If it's not the same it's easy, say 0.1;0.9
But you want it to be all lengths are equal, right?

• Perhaps a drawing will help:

@swayde Placing P at (0.1, 0.1) fails because then:

$$\ell_1: \sqrt{(0.1)^2 + (0.1)^2} = \sqrt{\frac{2}{100}} = \frac{\sqrt{2}}{10} \notin \mathbb{Q}$$

• It depends. Does "on a border" count as "inside the square"?

• Ah, like that.

• It wouldn't normally, but out of interest, do you have a point on the border that works?

• ... Can't we just try points until we find one?

• We can, but I had hoped to get something constructive done today...

This has me looking up generation properties of Pythagorean triples to try to get something out of even the simplest possible cases... ugh

• Which I remembered before you replied ...

• I was thinking of (0,0), but I forgot the opposite corner...

• In a unit square (side length=1), is there any point inside the on the same plane as the square with rational distance to all four corners?

Though someone had a go at saying "no": http://www.rxiv.org/pdf/1403.0009vA.pdf

• Unknown

Motherfucker, I spent a better part of the day figuring this out.

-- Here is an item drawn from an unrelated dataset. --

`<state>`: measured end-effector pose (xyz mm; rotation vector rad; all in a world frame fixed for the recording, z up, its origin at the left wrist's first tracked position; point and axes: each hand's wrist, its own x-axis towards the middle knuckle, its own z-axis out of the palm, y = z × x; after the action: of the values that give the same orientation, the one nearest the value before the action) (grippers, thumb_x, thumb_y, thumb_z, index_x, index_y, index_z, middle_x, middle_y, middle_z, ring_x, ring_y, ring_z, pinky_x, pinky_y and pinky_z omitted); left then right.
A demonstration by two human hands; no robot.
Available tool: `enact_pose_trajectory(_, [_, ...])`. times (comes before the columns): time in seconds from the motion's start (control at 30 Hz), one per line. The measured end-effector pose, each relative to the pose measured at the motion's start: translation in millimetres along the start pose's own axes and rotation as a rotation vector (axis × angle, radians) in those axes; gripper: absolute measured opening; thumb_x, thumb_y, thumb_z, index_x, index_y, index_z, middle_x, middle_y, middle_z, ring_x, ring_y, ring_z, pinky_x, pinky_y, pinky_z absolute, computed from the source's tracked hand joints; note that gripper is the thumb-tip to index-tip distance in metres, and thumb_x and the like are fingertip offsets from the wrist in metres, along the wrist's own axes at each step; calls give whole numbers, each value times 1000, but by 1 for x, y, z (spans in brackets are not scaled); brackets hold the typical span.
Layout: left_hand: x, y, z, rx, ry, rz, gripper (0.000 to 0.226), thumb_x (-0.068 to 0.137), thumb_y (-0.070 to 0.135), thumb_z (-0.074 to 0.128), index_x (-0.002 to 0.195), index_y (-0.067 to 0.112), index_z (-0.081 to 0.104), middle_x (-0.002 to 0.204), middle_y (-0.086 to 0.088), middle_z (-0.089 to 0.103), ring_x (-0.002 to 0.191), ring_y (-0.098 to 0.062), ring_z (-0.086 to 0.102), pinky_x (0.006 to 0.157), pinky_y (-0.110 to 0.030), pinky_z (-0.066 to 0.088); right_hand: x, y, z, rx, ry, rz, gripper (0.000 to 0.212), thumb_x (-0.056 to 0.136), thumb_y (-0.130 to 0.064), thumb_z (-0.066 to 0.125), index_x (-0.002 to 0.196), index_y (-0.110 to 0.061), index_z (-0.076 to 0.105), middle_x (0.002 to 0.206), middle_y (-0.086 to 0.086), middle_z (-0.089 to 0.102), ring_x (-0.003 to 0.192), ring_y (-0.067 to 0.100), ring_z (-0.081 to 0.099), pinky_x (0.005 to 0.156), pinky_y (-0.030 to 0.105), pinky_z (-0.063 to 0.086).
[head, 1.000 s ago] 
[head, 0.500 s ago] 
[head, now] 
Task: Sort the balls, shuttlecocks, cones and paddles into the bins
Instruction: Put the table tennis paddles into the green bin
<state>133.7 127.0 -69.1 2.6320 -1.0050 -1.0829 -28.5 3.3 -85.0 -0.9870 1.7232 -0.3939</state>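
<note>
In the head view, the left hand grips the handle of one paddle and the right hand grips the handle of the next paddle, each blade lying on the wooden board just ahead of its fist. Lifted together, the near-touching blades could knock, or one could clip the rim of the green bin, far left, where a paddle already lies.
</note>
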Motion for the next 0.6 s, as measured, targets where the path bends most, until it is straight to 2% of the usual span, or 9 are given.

Though with the "inside the square" constraint, there might be a proof that involves showing that all such points necessarily lie outside of the square - but I haven't found that either.

Seems like Heron's formula might be a way to go there, but there's no way I'm doing this on paper.

• Though someone had a go at saying "no"

Now you've sniped me into trying to check this proof. I hope you're happy.

It looks OK up to section C.4. That part I'm not sure about yet (though the fact that one of the references is "an answer someone posted on math.stackexchange.com" is a bit worrying).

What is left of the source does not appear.